How Meditation Exists in Every Religion
You may have never thought about or realized this, but meditation has formed the backbone of many religions across the world…and they are remarkably similar.
That’s because meditation is a universal practice.
Hinduism, however, is the first known religion to discover it. From there, it seems to have spread across the world.
Since Hinduism is the most likely originator of meditation, it’s safe to say that within the religion there are many variations and forms that’re practiced.
However, the whole point of meditation is to lift the kundalini energy in the spine up into the brain to achieve enlightenment; this is known as moksha.
Generally, yoga postures (asanas) are done to prepare the body for meditation, and a variety techniques can be employed: mantras, visualizations, affirmations, and breathing patterns (also known as pranayam).
Of course, Buddhism is an offshoot of Hinduism, so it makes sense that they would meditate as well. But their approach is slightly different.
Buddhism is more of a focus on mindfulness detached from the concepts of gods and godesses. That is, the process of enlightenment is given more attention than religious beliefs in the traditional teachings.
However, some of the newer Buddhist sects, such as Tibetan Buddhism, embrace gods and goddesses and chant to them in deep meditation.
Other than these differences, there really isn’t that much different about the end goals and meditation practices in these religions.
Buddhism practices mindfulness meditations, impersonal mantra chanting (detached from gods or goddesses), and breath control (similar to pranayam).

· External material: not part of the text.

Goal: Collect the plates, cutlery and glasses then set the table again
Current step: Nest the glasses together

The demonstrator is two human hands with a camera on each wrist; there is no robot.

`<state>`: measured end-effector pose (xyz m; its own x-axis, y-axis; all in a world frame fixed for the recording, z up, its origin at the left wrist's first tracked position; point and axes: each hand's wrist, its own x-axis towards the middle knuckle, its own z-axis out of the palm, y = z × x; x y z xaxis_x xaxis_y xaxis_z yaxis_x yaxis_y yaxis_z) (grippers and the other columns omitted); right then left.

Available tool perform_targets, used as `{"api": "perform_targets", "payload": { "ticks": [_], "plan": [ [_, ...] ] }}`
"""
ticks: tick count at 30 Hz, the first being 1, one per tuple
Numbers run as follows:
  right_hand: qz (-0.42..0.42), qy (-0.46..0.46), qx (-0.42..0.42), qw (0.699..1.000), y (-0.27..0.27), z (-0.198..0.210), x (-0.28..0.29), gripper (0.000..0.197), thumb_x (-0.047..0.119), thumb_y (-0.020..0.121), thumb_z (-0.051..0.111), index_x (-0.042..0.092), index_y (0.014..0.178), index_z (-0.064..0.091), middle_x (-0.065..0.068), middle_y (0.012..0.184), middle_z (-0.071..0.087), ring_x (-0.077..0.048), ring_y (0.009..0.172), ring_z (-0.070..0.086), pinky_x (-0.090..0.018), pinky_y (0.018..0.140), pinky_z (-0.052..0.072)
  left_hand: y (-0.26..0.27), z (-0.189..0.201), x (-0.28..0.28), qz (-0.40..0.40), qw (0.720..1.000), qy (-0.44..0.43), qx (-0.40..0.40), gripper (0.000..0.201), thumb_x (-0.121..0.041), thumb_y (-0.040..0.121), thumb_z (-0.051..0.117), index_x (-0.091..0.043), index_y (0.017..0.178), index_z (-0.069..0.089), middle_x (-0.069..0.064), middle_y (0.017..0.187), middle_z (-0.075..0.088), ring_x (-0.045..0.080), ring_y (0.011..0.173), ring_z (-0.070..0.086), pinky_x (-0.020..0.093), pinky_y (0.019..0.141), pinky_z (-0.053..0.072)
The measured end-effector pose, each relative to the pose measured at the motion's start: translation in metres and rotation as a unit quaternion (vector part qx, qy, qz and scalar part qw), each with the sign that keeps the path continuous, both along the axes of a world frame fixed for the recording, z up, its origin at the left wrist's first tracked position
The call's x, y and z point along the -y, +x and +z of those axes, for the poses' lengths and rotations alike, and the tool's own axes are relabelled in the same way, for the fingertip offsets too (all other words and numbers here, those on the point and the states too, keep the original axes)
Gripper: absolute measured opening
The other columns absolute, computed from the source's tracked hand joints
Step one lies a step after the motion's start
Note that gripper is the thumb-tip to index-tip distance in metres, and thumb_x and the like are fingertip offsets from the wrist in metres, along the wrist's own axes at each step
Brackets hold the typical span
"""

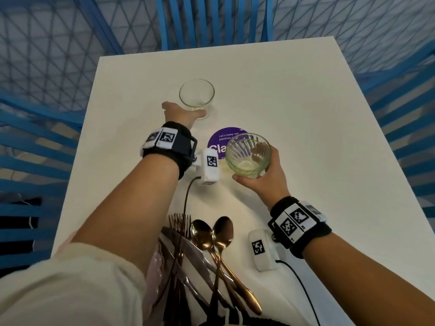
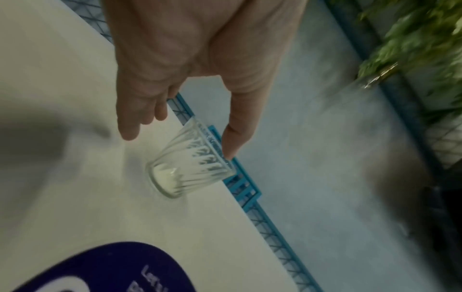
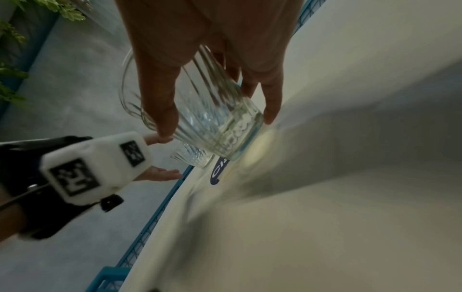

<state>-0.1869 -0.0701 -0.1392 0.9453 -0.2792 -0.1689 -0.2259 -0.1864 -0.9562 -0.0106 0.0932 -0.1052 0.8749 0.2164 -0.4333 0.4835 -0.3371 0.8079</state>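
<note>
My right hand [image 1: 263, 182] holds a ribbed glass [image 1: 247, 156] above mid-worktop [image 1: 306, 114]. Left hand [image 1: 179, 114], grip wide, brackets the second glass [image 1: 197, 97] standing toward the far edge. Close low on its wall (base looks heavy), lift straight.

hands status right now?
Left hand: open, fingers spread beside the far glass, not gripping.
Right hand: holds the ribbed glass.
</note>
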Motion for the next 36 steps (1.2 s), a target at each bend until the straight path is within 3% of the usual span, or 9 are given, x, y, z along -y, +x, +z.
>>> {"api": "perform_targets", "payload": {
  "ticks": [5,9,12,16,19,25,29,31,36],
  "plan": [
    [-0.004,0.003,-0.014,1.000,0.007,-0.003,0.003,0.090,0.013,0.057,0.088,0.019,0.131,0.037,0.010,0.118,0.053,-0.010,0.110,0.053,-0.040,0.097,0.049,0.021,-0.021,0.006,-0.050,0.995,0.070,0.050,0.102,-0.023,0.066,0.084,-0.001,0.142,0.019,0.011,0.143,0.040,0.024,0.133,0.040,0.029,0.109,0.035],
    [-0.007,0.002,-0.024,1.000,0.011,-0.005,0.007,0.089,0.012,0.057,0.088,0.020,0.130,0.037,0.016,0.113,0.054,0.000,0.103,0.054,-0.036,0.095,0.050,0.026,-0.036,0.003,-0.065,0.987,0.061,0.133,0.086,-0.018,0.064,0.085,-0.006,0.133,0.035,0.003,0.126,0.051,0.020,0.119,0.049,0.020,0.093,0.038],
    [-0.006,0.004,-0.031,0.999,0.013,-0.006,0.008,0.089,0.011,0.057,0.087,0.022,0.130,0.037,0.024,0.108,0.052,0.006,0.102,0.052,-0.031,0.094,0.049,0.031,-0.041,0.001,-0.063,0.985,0.008,0.163,0.076,-0.011,0.062,0.086,-0.013,0.123,0.041,-0.001,0.118,0.053,0.017,0.113,0.052,0.016,0.090,0.039],
    [-0.002,0.010,-0.032,0.999,0.013,-0.005,0.007,0.089,0.010,0.057,0.087,0.021,0.130,0.037,0.024,0.109,0.052,0.004,0.103,0.053,-0.031,0.095,0.049,0.030,-0.036,0.001,-0.081,0.983,-0.018,0.162,0.068,-0.009,0.061,0.086,-0.020,0.107,0.037,-0.003,0.107,0.053,0.015,0.097,0.054,0.012,0.077,0.043],
    [0.002,0.008,-0.028,1.000,0.010,-0.002,0.004,0.090,0.010,0.057,0.087,0.020,0.130,0.037,0.021,0.110,0.052,-0.002,0.104,0.054,-0.036,0.097,0.049,0.021,-0.015,0.000,-0.098,0.977,-0.060,0.179,0.062,-0.005,0.062,0.085,-0.017,0.104,0.040,-0.002,0.101,0.053,0.014,0.089,0.052,0.019,0.080,0.046],
    [0.011,0.006,-0.017,1.000,-0.008,0.009,0.000,0.090,0.011,0.057,0.087,0.017,0.131,0.036,0.009,0.117,0.053,-0.012,0.111,0.052,-0.040,0.098,0.049,-0.032,0.059,-0.004,-0.186,0.949,-0.130,0.217,0.056,-0.002,0.060,0.085,-0.024,0.094,0.046,-0.009,0.095,0.059,0.003,0.087,0.057,0.028,0.089,0.051],
    [0.017,-0.002,-0.017,1.000,-0.026,0.017,-0.002,0.090,0.011,0.057,0.087,0.017,0.131,0.037,0.007,0.116,0.054,-0.011,0.109,0.052,-0.039,0.097,0.049,-0.090,0.091,0.000,-0.242,0.938,-0.148,0.197,0.076,-0.030,0.040,0.085,-0.019,0.107,0.051,-0.005,0.100,0.064,0.012,0.096,0.061,0.037,0.098,0.050],
    [0.019,0.001,-0.017,1.000,-0.036,0.020,-0.003,0.090,0.012,0.057,0.087,0.019,0.132,0.037,0.007,0.115,0.055,-0.012,0.108,0.053,-0.040,0.097,0.048,-0.117,0.095,0.004,-0.252,0.935,-0.154,0.195,0.080,-0.033,0.039,0.083,-0.017,0.111,0.051,-0.001,0.104,0.064,0.015,0.098,0.061,0.039,0.098,0.051],
    [0.035,-0.008,-0.014,0.999,-0.063,0.021,-0.002,0.089,0.012,0.057,0.087,0.020,0.131,0.037,0.009,0.112,0.056,-0.013,0.108,0.055,-0.040,0.096,0.050,-0.173,0.075,0.009,-0.232,0.944,-0.144,0.186,0.083,-0.029,0.040,0.086,-0.019,0.113,0.050,-0.009,0.102,0.063,0.004,0.093,0.062,0.025,0.088,0.052]
  ]
}}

Taoism sprang from the ideas and philosophies of Buddhism, so once again there are a lot of similarities here.
Taoists believe in the concept of qi (chi), a similar concept to prana in Hinduism. They believe that enlightenment can be achieved by merging our qi with the qi of the universe.

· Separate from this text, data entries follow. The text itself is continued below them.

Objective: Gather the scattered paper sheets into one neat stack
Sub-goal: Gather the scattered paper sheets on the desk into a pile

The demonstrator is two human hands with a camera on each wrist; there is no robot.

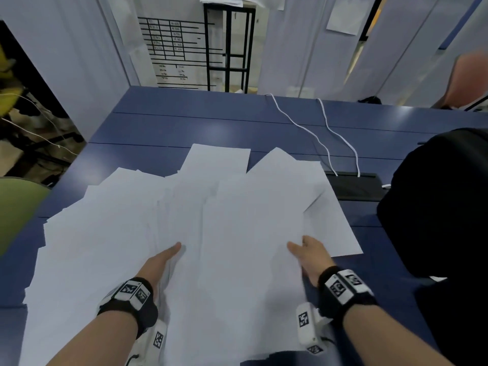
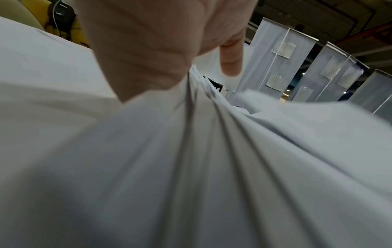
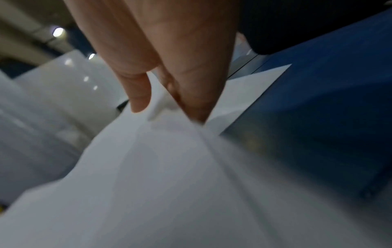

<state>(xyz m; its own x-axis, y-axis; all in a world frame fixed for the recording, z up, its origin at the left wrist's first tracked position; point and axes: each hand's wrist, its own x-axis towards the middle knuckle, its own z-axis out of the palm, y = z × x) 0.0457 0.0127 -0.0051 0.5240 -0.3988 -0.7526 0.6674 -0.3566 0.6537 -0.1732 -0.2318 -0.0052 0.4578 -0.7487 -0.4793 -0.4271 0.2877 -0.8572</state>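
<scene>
Paper sheets [image 1: 148, 220]: fanned to table's [image 1: 184, 122] left edge. Left hand [image 1: 158, 262], right hand [image 1: 311, 257] apparently gripped middle sheaf; overhanging sheets risked sliding off.

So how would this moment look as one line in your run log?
stage: gathering | left hand: holding paper sheets | right hand: holding sheets' right edge | stack: not yet neat | table: blue

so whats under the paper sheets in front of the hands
The paper sheets lie fanned and overlapping on a blue table, which shows all round them. Both hands' fingers are tucked under sheets and hidden. Anything else beneath the pile is covered.
</scene>
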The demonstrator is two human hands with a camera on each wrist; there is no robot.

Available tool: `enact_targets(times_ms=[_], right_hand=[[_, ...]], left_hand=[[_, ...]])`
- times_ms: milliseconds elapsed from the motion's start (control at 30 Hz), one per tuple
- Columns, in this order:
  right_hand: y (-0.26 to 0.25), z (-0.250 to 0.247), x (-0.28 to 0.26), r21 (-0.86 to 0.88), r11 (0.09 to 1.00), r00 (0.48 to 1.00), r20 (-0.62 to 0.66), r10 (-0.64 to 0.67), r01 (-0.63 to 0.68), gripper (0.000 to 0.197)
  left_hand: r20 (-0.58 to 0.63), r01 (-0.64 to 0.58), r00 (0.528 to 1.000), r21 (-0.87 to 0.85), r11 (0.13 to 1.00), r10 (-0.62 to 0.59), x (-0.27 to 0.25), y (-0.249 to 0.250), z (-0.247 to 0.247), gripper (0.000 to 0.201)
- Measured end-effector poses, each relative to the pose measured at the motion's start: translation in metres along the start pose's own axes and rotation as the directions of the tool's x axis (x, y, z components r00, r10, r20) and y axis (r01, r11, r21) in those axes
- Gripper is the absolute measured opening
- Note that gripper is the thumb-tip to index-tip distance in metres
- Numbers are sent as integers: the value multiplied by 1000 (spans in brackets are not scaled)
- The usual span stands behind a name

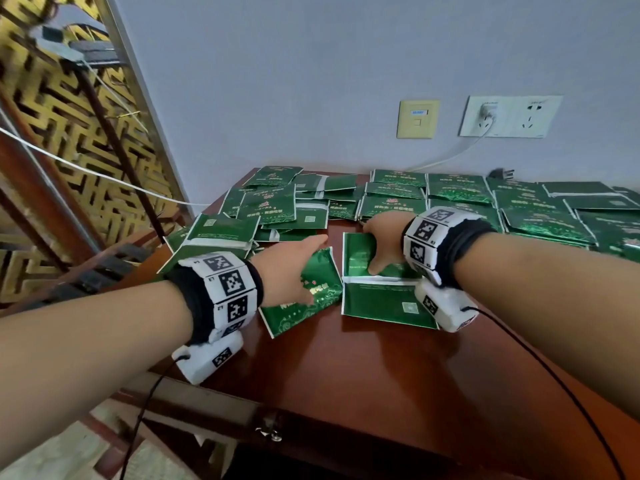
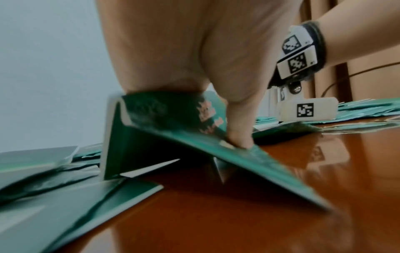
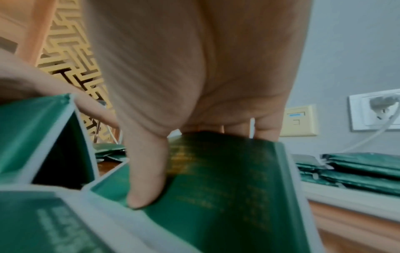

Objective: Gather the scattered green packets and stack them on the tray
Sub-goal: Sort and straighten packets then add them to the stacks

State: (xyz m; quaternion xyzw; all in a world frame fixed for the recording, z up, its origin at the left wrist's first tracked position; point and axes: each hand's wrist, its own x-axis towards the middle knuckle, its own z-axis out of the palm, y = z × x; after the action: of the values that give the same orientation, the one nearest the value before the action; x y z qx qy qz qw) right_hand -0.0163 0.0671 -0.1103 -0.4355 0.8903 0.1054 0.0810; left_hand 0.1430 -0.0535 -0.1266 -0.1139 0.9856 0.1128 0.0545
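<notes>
Two bare hands work among green packets on a polished reddish-brown table (image 1: 363, 368) set against a grey wall. The left hand (image 1: 289, 268) grips a green packet (image 1: 311, 299) near the table's middle, thumb pressed on its printed face and fingers curled over the far edge; the left wrist view shows that edge raised and the packet tilted, its near edge low by the wood. Just to its right, the right hand (image 1: 382, 242) holds a second green packet (image 1: 358, 252), thumb on its face and fingers wrapped over the top edge. That packet overlaps a third packet (image 1: 381, 303) lying flat with its back side up, nearest the viewer.

Behind the hands, a loose heap of packets (image 1: 273, 206) crowds the table's left rear corner, some hanging over the edge. Tidier rows of packets (image 1: 457, 190) fill the rear and right side, hemming in the working area. No tray can be made out in any view.

On the wall sit a beige data socket (image 1: 418, 119) and a white power outlet (image 1: 510, 116) with a plug and white cable. A gold lattice screen (image 1: 69, 109) stands at left.
</notes>
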Motion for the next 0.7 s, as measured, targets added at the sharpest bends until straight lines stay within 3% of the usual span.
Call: enact_targets(times_ms=[100,167,200,267,333,467,567,700], right_hand=[[11,-9,-13,109,993,988,-141,56,-41,34],[16,-13,-25,139,990,983,-179,50,-25,29],[18,-13,-31,150,989,989,-143,24,-2,30],[18,-11,-46,218,975,998,51,-42,30,40],[19,-6,-55,279,960,981,181,-73,20,50],[22,7,-52,190,981,989,129,-72,47,58],[21,15,-47,59,994,989,113,-95,89,80],[20,14,-45,42,997,985,155,-75,69,77]], left_hand=[[-108,-51,993,-69,996,43,2,-1,-13,84],[-118,-95,990,-102,990,83,6,0,-26,79],[-104,-102,990,-111,989,91,8,0,-32,78],[-57,-92,995,-99,991,87,15,-1,-37,78],[-27,-40,999,-35,999,39,23,-5,-34,83],[33,78,996,117,990,-83,28,-10,-18,104],[134,134,976,243,961,-170,25,-7,-5,119],[149,168,966,266,949,-213,29,-10,0,104]])
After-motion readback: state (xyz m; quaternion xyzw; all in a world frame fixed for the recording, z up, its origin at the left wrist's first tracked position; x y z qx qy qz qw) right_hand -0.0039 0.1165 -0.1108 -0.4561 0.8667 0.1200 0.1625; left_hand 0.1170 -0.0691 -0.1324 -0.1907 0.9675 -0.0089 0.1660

They also practice meditation techniques very similar to Buddhism, with heavy emphasis on visualization.
Jainism is an offshoot of Hinduism created around 300 AD.

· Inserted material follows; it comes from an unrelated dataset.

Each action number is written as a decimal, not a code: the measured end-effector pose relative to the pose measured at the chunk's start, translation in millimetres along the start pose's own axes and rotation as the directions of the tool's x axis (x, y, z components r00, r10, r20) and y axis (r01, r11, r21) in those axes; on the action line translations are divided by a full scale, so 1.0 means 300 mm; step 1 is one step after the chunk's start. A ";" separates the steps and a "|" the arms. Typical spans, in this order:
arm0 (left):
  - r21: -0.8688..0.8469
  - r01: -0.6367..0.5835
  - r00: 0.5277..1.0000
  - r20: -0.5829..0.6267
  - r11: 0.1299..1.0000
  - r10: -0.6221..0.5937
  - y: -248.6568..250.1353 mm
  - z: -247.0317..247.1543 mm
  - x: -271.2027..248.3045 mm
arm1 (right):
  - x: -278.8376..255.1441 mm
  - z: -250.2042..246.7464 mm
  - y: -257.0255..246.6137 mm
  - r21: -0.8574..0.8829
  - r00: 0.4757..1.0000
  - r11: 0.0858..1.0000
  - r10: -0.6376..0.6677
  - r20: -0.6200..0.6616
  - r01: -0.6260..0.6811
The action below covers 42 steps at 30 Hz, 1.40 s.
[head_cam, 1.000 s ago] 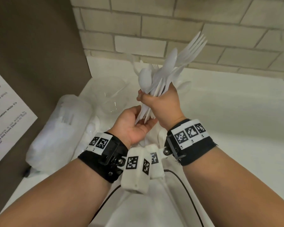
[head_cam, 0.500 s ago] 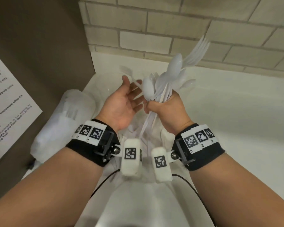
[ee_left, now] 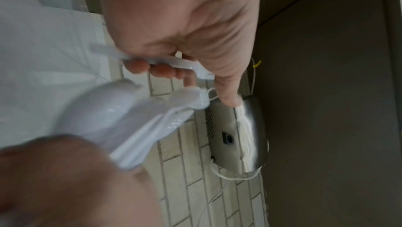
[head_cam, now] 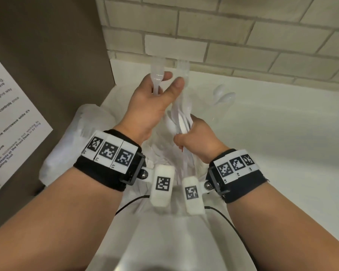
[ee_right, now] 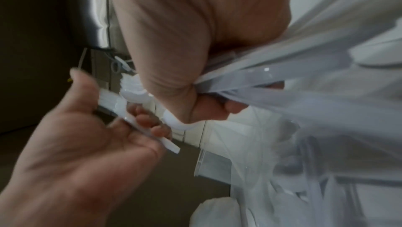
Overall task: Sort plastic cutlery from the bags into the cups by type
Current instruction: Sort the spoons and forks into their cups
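Note:
My left hand is raised toward the brick wall and pinches a white plastic fork between thumb and fingers; its tines are blurred. The left wrist view shows the fork lying across the curled fingertips. My right hand, lower and to the right, grips a bunch of white cutlery by the handles in a fist. The bunch fans out of that fist in the right wrist view. A clear cup holding spoons stands right of the hands.
A clear bag of cutlery lies at the left on the white counter, against a brown panel. Another crumpled bag lies under my hands. A clear cup shows in the right wrist view. The brick wall closes the back.
My left hand was open beside the bunch; now it holds a fork drawn up and away from it. My right hand has come down and nearer with the bunch.

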<state>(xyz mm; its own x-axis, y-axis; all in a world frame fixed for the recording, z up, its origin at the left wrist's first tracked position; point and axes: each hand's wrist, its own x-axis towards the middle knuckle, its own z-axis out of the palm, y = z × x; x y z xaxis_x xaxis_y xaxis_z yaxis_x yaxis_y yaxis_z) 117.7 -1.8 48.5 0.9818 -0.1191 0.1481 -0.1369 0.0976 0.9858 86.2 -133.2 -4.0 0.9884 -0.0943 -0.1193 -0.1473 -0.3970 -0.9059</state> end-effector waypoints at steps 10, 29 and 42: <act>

It also focuses on the idea of enlightenment and salvation through right action and meditation.
Besides the usual techniques of breath control, visualization, and mantras, Jainism put a lot of emphasis on the practice of contemplation- focusing on an idea, concept, or religious text- until it’s fully perceived and understood.
While it’s a smaller religion in comparison to some of the others, it’s no doubt an important player in eastern traditions.
Bahá’í practices a lot of meditation and prayer as a means of salvation, because it’s a similar offshoot to Hinduism.
Unlike Buddhism, Bahá’í believes in the concept of god, so many of their meditations revolve around this idea of getting closer to an inward connection to the divine through the use of pranayam techniques, mantras, and visualizations.
Sikhs believe they’re one with god, and the point of prayer and meditation is to remember that.
Meditation often involves dwelling upon attributes of god, either mentally or vocally.
Sikhs believe that there are 10 gates in the body, and when one reaches the 10th gate, meditation becomes effortless and continuous throughout the day and night. This is their version of enlightenment.
It may come as a surprise, but scholars believe there are several references to meditation in the Torah.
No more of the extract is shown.